Convert a Unix epoch timestamp (seconds or milliseconds) into every common human-readable format, or go the other direction: paste a date string and see what the timestamp should be. Useful for debugging API payloads, reading log files, setting cache TTLs, writing database fixtures, and answering “when did this actually happen?” questions without opening a REPL.
What this tool does
Two linked inputs:
- Unix timestamp — a number (seconds or milliseconds since the 1970 epoch) with a unit toggle
- ISO 8601 date — a string like
2026-04-15T12:34:56Z
Edit either side and the other updates to match. The results card below shows the same instant in seven forms (Unix seconds, Unix milliseconds, ISO 8601 UTC, ISO 8601 local, human-readable UTC, human-readable local, and RFC 2822) with a copy button on each row. A “Use current time” button grabs Date.now() and populates both fields with the current instant.
The tool uses JavaScript’s native Date object under the hood, which covers the full range from about 271,821 BCE to 275,760 CE. Any timestamp in that range — including negative values for pre-epoch dates — converts without drama.
Example: debugging an API response
You’re integration-testing a webhook and the server sends you {"created_at": 1776263696}. Paste 1776263696 into the timestamp field, leave the unit on seconds. The tool shows:
- ISO 8601 UTC:
2026-04-15T12:34:56.000Z - Human (UTC):
Wednesday, 15 April 2026 at 12:34:56 UTC - Human (local): the same instant translated to your browser’s timezone
That’s the answer to “when was this webhook event created?” in about two seconds.
Example: generating a test fixture
You’re writing a snapshot test and need a fixed timestamp that represents 2026-04-15 at noon UTC. Paste 2026-04-15T12:00:00Z into the ISO field. The tool shows:
- Unix (seconds):
1776254400 - Unix (ms):
1776254400000
Copy whichever one your fixture uses. No REPL, no new Date(...).getTime() / 1000 math, no off-by-an-hour bug because you forgot to specify the timezone.
Example: the Y2038 boundary
Paste 2147483647 in seconds mode. You get 2038-01-19T03:14:07.000Z — the exact last moment that a signed 32-bit seconds counter can represent. Add one second (paste 2147483648) and you see 2038-01-19T03:14:08.000Z — one second later, which is where legacy 32-bit systems wrap around to a negative number.
The tool itself uses 64-bit floating-point under the hood, so the display is fine on both sides of the boundary. If you’re testing code that might be 32-bit-aware (old C libraries, embedded firmware, some SQL column types), this is how to generate the test inputs.
Seconds vs milliseconds
Use seconds when integrating with:
- Traditional Unix timestamps (POSIX
time(), Unix file mtimes) - Most SQL
TIMESTAMP/BIGINTcolumns that store epoch time - Config files and environment variables
- Go’s
time.Unix(), Python’stime.time(), Ruby’sTime#to_i - Slack, Stripe, and many other webhook timestamps
Use milliseconds when integrating with:
- JavaScript
Date.now()/new Date(ms) - Firebase, MongoDB ISODate, and many JSON APIs from Node backends
- Java
System.currentTimeMillis() - Browser performance APIs (though those are usually relative, not epoch)
The tool shows both in the result card, so you can copy whichever one your target system expects without doing the divide-by-1000 by hand.
UTC vs local time
API responses and database columns almost always store UTC. Human-readable outputs almost always want local time. The tool shows both because you usually need them both at once: “the server logged this at 16:34 UTC — what does that look like on my laptop clock?” is a daily question, and the side-by-side view answers it directly.
Your local offset comes from the browser’s operating system, so it’s automatically correct for daylight saving — whatever offset is active at the moment you load the page is what you get.
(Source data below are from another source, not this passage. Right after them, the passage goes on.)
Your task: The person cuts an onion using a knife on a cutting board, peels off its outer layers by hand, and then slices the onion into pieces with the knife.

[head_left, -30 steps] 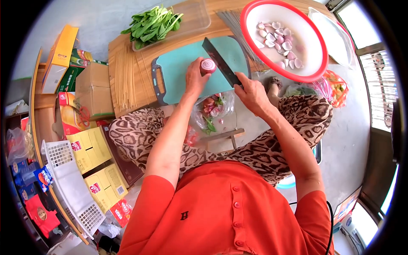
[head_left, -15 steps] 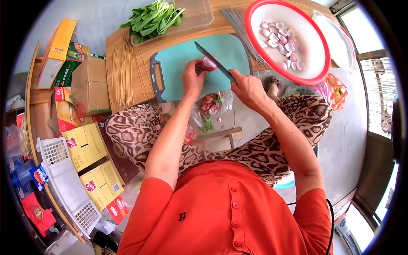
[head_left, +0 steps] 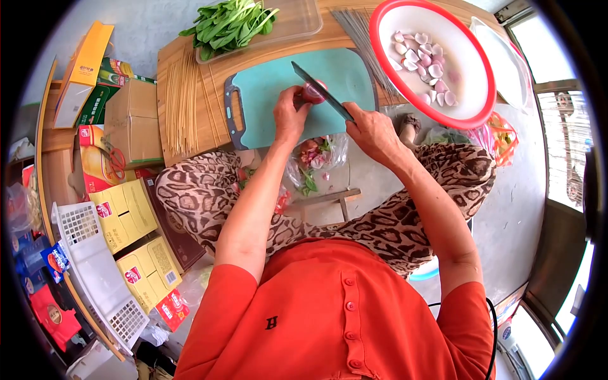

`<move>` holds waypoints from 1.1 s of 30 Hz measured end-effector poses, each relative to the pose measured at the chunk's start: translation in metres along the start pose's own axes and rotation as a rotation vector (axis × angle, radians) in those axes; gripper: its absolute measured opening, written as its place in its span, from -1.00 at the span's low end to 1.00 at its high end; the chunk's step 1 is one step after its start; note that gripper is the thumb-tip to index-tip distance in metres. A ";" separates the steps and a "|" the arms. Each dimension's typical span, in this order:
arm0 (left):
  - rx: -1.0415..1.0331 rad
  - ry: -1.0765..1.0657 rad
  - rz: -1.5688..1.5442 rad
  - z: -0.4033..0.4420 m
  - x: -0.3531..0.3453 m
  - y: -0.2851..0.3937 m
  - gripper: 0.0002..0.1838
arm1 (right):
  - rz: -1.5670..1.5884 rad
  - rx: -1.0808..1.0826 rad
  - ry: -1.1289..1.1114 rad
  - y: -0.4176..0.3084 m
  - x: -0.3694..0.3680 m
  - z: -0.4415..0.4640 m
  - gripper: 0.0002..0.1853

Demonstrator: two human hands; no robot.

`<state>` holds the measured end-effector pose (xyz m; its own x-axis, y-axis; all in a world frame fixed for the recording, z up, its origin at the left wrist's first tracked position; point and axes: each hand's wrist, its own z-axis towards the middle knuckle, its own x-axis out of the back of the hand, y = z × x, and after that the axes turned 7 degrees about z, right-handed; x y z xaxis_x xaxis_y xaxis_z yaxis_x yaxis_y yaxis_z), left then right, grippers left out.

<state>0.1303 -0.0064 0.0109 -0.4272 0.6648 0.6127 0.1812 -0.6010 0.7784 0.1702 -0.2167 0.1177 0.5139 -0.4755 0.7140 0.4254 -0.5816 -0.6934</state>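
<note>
Over the teal cutting board [head_left: 259,82], my left hand [head_left: 291,114] grips a red onion [head_left: 315,92] between thumb and fingers. A dark-bladed knife [head_left: 323,92] lies across the onion, its blade hiding part of it. My right hand [head_left: 373,132] is closed round the knife's handle, at the board's lower right. Up to the right, a white bowl with a red rim [head_left: 491,82] holds several onion pieces [head_left: 434,71].
Leafy greens [head_left: 229,28] lie in a clear tray [head_left: 307,22] behind the board. Wooden skewers [head_left: 182,104] are at its left, metal skewers [head_left: 366,47] at its right. Below hangs a plastic bag with scraps [head_left: 315,156]. Boxes [head_left: 132,120] stand at the left.
The knife has moved left from beside the onion and now lies over it. The onion has turned, so its ringed cut face no longer faces the camera.
</note>
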 end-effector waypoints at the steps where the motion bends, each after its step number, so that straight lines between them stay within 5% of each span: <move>1: 0.001 0.002 0.001 0.000 0.000 0.000 -0.57 | -0.001 -0.003 -0.003 -0.002 0.001 0.000 -0.68; 33: 0.053 0.034 -0.022 0.001 -0.002 0.015 -0.60 | -0.037 -0.018 -0.003 -0.005 -0.002 -0.002 -0.74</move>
<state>0.1352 -0.0160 0.0212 -0.4616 0.6616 0.5910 0.2180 -0.5612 0.7985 0.1654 -0.2141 0.1199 0.5005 -0.4514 0.7387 0.4308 -0.6103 -0.6648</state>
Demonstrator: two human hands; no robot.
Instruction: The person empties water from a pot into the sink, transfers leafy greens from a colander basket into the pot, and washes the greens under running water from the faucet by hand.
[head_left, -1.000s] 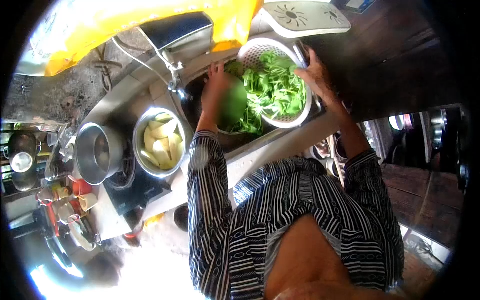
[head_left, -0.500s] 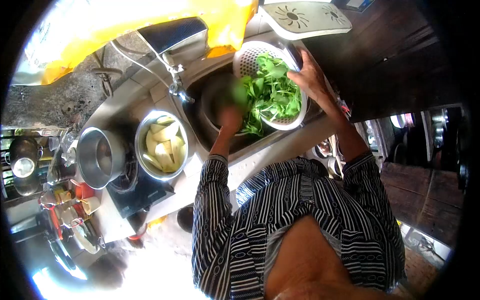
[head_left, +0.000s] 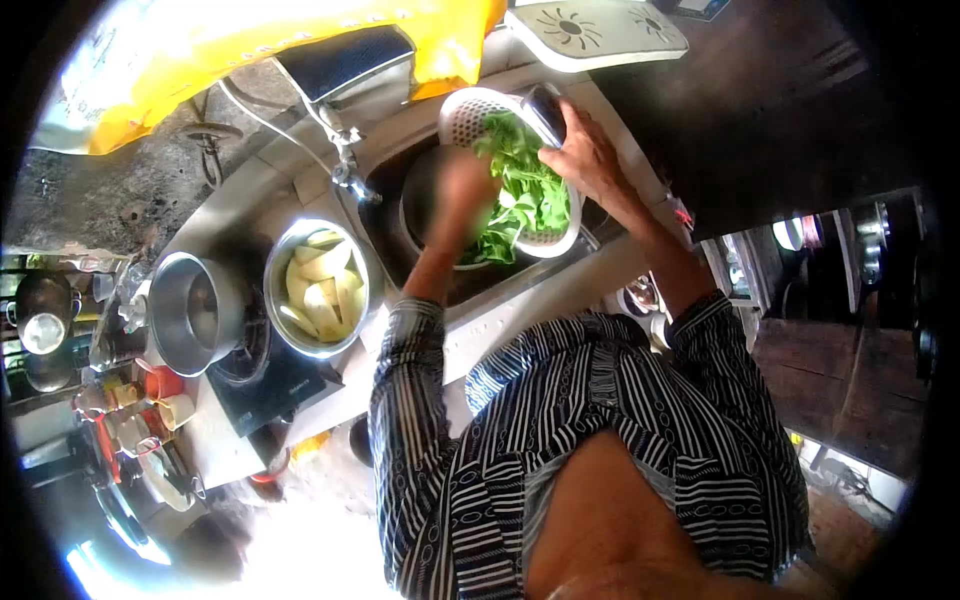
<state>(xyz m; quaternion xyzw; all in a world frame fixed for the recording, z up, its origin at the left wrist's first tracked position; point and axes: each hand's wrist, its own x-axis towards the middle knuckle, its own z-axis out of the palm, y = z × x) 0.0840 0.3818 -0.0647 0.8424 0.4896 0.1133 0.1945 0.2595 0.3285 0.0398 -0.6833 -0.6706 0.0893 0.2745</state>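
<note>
Over the sink (head_left: 480, 284), gripped the colander (head_left: 465, 117) with the right hand (head_left: 592, 160); couldn't tell the hold of the blurred left hand (head_left: 462, 195); judged the greens (head_left: 530, 190) light, soft, best scooped underneath.

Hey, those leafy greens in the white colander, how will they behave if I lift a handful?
The leafy greens will probably flop, since they look thin and lie bent over one another in the white colander. They're likely light for their bulk, being a loose heap. They look jumbled, so some may cling or drop.
</note>
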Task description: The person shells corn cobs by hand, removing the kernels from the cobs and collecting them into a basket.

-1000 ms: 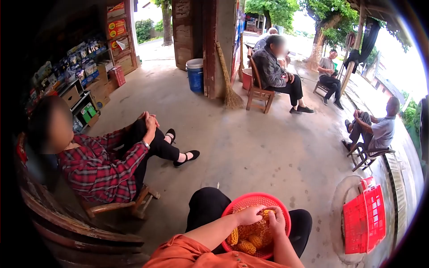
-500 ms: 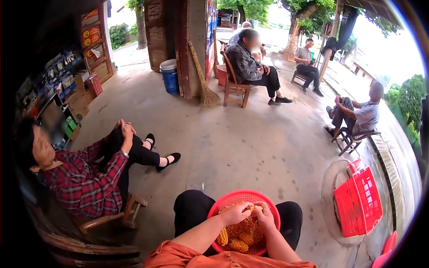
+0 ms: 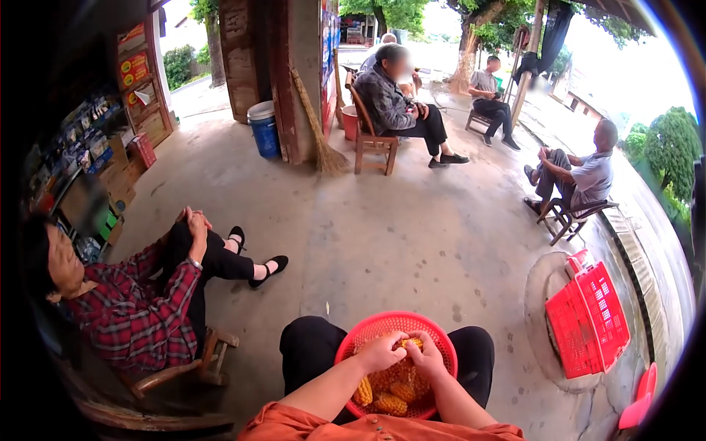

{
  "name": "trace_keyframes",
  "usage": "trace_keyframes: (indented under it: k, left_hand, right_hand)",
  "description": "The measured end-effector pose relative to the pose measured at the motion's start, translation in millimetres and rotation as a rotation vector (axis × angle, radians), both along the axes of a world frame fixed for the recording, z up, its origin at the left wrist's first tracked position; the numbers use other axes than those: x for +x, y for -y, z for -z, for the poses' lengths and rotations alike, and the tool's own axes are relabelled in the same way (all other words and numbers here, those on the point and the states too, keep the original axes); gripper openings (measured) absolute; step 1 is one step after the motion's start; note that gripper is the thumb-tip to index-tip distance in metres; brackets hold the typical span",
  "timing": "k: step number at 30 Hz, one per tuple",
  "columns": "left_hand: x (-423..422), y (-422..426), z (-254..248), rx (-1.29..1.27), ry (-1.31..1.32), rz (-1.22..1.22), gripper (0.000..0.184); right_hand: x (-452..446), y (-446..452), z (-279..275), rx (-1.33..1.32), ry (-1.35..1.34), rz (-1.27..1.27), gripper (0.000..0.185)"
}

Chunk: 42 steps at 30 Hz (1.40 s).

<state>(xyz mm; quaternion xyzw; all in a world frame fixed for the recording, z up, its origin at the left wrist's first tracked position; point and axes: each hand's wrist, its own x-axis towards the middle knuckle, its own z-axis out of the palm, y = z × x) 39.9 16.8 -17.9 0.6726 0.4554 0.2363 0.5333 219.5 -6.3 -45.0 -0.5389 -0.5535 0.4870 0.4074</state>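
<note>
On my lap, between my knees, rests a red perforated plastic basket [image 3: 449, 351]. Loose yellow kernels and several corn cobs [image 3: 390, 403] lie inside it. Over the basket, my left hand [image 3: 380, 353] and my right hand [image 3: 428, 362] are closed together around one ear of corn [image 3: 412, 342]. Part of that ear shows yellow above the fingers; the rest is hidden by my hands. My thumbs meet near its middle.
A red slatted crate [image 3: 587, 321] stands on the floor at right, with a red plastic item [image 3: 638, 400] nearer. A person in a plaid shirt [image 3: 140, 316] sits close at left. Other people sit farther off. A broom [image 3: 323, 140] and blue bucket [image 3: 265, 131] stand by the doorpost.
The view has shifted slightly, so the surroundings sit a little farther left. My hands stay on the ear of corn, their fingers moved a little and more of it showing.
</note>
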Motion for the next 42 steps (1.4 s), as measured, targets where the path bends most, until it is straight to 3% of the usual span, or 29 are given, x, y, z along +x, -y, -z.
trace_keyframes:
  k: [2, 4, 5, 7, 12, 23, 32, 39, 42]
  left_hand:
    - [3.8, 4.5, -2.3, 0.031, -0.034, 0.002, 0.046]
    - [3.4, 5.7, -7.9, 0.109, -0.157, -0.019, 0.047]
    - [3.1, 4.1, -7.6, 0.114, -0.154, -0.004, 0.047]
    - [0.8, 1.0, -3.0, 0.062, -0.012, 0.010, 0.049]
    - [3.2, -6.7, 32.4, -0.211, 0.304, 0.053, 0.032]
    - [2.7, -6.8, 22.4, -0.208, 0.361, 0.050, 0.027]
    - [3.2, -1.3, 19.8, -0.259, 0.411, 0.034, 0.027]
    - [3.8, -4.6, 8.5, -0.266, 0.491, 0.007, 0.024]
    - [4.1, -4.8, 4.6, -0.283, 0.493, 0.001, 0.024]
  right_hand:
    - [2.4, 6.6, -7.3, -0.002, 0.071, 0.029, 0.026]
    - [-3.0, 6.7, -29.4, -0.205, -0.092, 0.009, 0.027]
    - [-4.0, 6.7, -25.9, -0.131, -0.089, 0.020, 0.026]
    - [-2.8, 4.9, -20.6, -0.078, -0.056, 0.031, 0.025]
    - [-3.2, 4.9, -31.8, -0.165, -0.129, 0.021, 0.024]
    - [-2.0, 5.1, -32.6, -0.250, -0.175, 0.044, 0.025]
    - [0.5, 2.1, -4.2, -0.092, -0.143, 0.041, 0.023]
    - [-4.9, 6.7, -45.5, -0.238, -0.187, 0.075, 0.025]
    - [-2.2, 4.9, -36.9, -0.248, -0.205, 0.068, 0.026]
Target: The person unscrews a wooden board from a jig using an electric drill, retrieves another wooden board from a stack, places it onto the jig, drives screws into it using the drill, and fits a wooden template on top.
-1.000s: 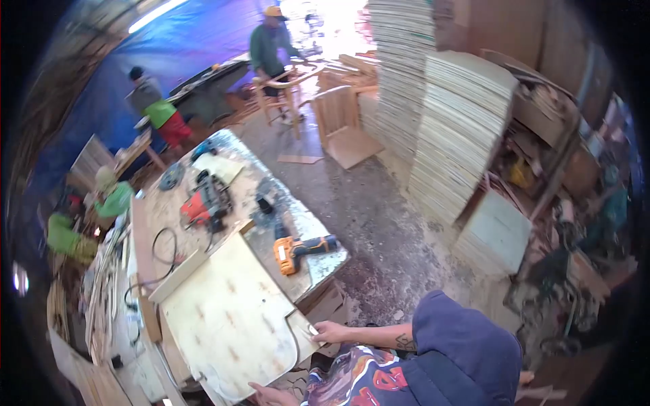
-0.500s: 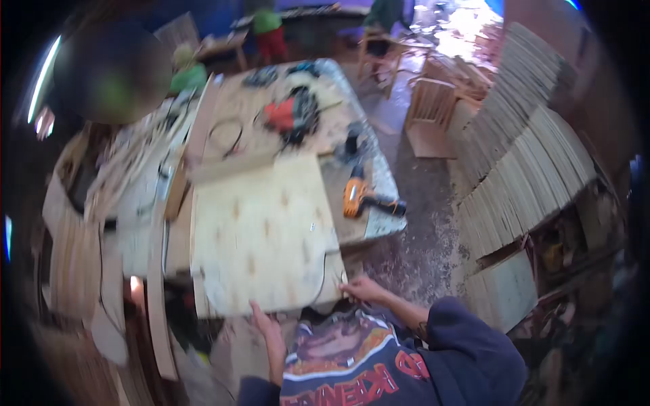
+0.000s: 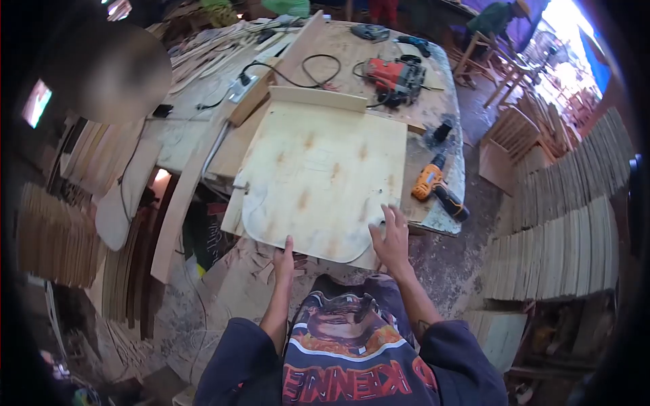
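A pale plywood panel (image 3: 318, 183) with rounded front corners lies on top of another plywood sheet (image 3: 232, 218), whose edge shows at the left. My left hand (image 3: 284, 262) is at the panel's front edge, thumb on the top face; the other fingers are hidden under it. Over the front right corner is my right hand (image 3: 393, 243), its fingers apart and bent. Something small and dark shows beside its fingertips, too small to name. An upright wooden strip (image 3: 318, 99) runs along the panel's back edge.
An orange cordless drill (image 3: 428, 181) and a red power tool (image 3: 391, 76) lie on the workbench (image 3: 455, 108). A black cord (image 3: 318, 84) loops behind the panel. Stacked wooden slats (image 3: 555, 254) stand at the right. Another person (image 3: 500, 24) is at the back right.
My right hand has left the front edge and moved up over the panel's corner, fingers opened. My left hand stays at the front edge. The view has shifted, bringing the bench lower left into view.
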### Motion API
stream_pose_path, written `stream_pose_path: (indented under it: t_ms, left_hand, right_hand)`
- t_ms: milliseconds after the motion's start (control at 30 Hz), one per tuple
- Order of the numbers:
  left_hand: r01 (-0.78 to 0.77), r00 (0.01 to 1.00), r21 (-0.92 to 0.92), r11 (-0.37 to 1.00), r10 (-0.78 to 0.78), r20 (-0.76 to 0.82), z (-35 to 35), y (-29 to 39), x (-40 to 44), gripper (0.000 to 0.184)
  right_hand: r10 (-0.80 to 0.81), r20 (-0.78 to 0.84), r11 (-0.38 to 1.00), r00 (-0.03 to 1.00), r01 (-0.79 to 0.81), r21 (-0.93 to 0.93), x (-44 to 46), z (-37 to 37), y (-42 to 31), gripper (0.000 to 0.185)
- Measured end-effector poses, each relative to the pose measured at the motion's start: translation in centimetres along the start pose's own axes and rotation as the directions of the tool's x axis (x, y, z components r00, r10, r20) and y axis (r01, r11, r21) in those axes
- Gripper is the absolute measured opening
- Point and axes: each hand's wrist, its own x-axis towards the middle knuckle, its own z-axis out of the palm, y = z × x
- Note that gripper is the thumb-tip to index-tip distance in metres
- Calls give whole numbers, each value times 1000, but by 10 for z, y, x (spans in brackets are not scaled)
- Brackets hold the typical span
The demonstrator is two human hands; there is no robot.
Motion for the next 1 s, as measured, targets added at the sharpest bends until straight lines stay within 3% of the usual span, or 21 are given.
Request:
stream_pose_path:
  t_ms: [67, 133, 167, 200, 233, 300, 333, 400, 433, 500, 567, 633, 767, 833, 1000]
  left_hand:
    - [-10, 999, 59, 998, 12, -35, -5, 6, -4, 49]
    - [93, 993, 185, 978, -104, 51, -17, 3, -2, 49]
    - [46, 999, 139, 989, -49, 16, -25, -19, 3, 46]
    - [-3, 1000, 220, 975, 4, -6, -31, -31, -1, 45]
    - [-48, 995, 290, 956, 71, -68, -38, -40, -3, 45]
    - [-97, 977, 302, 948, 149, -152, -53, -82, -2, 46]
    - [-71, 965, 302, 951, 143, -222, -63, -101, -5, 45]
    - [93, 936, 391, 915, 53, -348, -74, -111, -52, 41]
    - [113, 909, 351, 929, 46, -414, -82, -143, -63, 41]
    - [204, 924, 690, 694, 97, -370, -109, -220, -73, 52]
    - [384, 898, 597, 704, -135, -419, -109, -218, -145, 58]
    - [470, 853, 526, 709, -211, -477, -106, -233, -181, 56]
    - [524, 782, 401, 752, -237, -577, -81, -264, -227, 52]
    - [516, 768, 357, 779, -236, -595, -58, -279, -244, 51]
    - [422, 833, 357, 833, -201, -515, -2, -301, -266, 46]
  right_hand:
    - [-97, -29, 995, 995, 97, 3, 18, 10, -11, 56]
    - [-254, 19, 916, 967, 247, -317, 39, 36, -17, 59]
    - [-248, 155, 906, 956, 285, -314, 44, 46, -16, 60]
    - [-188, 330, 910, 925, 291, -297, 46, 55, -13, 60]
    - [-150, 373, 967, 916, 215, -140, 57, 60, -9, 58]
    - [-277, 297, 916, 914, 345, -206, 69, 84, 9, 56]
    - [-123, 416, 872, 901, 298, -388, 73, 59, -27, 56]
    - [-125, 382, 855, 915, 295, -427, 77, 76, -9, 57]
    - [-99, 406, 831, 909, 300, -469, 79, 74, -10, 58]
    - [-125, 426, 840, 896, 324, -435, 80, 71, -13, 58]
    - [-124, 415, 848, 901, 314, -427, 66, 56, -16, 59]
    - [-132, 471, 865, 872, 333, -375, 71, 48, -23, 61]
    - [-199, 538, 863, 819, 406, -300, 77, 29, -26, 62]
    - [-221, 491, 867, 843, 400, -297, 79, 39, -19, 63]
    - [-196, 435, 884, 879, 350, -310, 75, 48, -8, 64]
What this tool does not do
It doesn’t parse non-ISO date strings — slashes, month names, relative phrases like “yesterday.” If you need that, use a date-parsing library or the browser’s Date.parse() directly (which is stricter than most people think).
It doesn’t account for leap seconds. Unix timestamps traditionally don’t, and neither do most practical systems — leap seconds are either smeared across the day or ignored entirely.
It doesn’t support named timezones like America/New_York in output. The tool only displays the browser’s local zone (whatever that is) alongside UTC. For zone-aware display across multiple named zones, the timezone converter is the right tool; for formatted ISO 8601 strings specifically, the ISO 8601 parser handles input and output.
It doesn’t handle timestamps outside the JavaScript Date range — roughly ±100 million days from the epoch, which is far enough into the past or future that it probably doesn’t matter, but worth knowing if you’re working with geologic time.